Patient information A-Z

Introduction

This patient information leaflet provides some advice on alternative ways of managing your endometriosis pain.

Endometriosis-associated pain is complicated. As you may be aware, there is no relationship between the amount or location of the disease and the amount or type of pain experienced. This is also true in other chronic pain conditions, such as lower back pain.

We know that various factors can contribute to the experience of pain. Some factors known to have a role in chronic pelvic pain are shown in the diagram below. Whilst endometriosis is important, the presence of one or more of the other factors may explain why treatment just targeting the endometriosis (for example, hormones or surgery) isn’t always successful at removing all the pain.

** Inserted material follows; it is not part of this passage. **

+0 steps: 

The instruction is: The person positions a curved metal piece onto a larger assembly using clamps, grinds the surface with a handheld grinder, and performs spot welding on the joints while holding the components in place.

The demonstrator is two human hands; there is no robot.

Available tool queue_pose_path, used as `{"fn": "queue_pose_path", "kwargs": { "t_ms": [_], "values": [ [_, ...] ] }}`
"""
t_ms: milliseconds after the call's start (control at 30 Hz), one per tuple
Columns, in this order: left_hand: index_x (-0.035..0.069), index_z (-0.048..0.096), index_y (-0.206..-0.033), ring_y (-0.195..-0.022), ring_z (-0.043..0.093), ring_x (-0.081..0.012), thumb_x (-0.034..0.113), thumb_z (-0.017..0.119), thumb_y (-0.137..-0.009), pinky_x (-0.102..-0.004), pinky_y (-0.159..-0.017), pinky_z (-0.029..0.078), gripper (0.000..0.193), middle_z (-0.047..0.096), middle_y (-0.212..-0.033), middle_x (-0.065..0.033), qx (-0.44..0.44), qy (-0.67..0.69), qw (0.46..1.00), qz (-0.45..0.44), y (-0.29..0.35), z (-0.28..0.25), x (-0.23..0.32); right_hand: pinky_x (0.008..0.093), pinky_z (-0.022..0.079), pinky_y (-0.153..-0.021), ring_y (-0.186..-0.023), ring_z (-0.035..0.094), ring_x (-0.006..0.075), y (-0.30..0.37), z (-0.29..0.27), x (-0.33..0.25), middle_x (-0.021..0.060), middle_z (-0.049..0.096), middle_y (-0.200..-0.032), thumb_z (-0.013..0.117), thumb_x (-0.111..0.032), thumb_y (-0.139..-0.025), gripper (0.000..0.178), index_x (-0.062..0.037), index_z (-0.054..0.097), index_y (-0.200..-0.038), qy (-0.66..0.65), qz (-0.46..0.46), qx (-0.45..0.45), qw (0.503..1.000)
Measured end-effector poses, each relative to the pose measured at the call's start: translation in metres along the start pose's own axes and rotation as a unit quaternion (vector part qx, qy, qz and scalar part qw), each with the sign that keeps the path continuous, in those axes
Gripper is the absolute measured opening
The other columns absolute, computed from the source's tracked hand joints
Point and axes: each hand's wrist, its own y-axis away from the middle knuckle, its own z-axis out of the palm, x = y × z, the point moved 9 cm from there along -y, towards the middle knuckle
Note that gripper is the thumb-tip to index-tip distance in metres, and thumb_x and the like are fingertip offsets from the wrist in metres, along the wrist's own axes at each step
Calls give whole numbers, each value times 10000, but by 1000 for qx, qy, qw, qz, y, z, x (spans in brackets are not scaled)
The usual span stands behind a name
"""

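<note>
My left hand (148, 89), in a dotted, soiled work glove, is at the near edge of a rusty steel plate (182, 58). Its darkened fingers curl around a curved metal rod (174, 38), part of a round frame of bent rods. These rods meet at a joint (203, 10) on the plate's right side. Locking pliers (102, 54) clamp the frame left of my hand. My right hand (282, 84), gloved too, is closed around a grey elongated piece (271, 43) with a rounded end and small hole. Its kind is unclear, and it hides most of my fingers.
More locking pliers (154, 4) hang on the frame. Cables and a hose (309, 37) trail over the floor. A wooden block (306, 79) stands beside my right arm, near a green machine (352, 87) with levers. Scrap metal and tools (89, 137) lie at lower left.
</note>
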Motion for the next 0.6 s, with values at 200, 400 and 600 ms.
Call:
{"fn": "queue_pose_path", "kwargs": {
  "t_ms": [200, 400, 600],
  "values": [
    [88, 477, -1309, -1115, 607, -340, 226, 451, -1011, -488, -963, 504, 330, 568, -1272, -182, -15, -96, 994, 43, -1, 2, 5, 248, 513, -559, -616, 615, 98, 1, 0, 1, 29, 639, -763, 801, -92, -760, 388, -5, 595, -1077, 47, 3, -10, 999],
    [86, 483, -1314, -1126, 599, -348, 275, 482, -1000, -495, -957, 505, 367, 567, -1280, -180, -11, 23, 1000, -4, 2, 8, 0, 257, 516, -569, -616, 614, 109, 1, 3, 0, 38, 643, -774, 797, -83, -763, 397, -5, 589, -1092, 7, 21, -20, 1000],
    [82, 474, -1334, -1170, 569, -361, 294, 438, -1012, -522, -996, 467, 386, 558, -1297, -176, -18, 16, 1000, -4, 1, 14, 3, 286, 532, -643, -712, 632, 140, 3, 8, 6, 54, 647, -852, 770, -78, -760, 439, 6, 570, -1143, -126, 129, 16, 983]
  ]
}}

Diagram of factors associated with endometriosis pain going clockwise include: Endometriosis, the nervous system, bladder, bowel and womb communication, hormones, muscles, joints and tissue, thoughts about yourself (as a person, your body, the future), me

The management of endometriosis is multifactorial and should be focused on an individual. In the clinic we tend to focus on hormonal treatments and surgical options. However, you might be surprised how helpful some of these suggestions can be and you may even decide that some of them are strategies you wish to continue with. These strategies can be used alone or alongside hormonal or surgical treatments for endometriosis.

The nervous system

Over time, our nerves can become more sensitive to pain which is known as ‘central sensitisation’. Painful periods over many years may contribute to central sensitisation. Things that used to be only mildly painful can become very painful. Even non-painful experiences, like clothing or a duvet resting on the skin, can become painful or the nervous system may generate a painful signal without a trigger. People can be more sensitive to various experiences including bright lights and loud noises. You can think of this as turning up the volume of the pain-sensing system. This type of pain is difficult to treat; it doesn’t respond to painkillers traditionally prescribed for endometriosis-associated pain and needs to be approached differently.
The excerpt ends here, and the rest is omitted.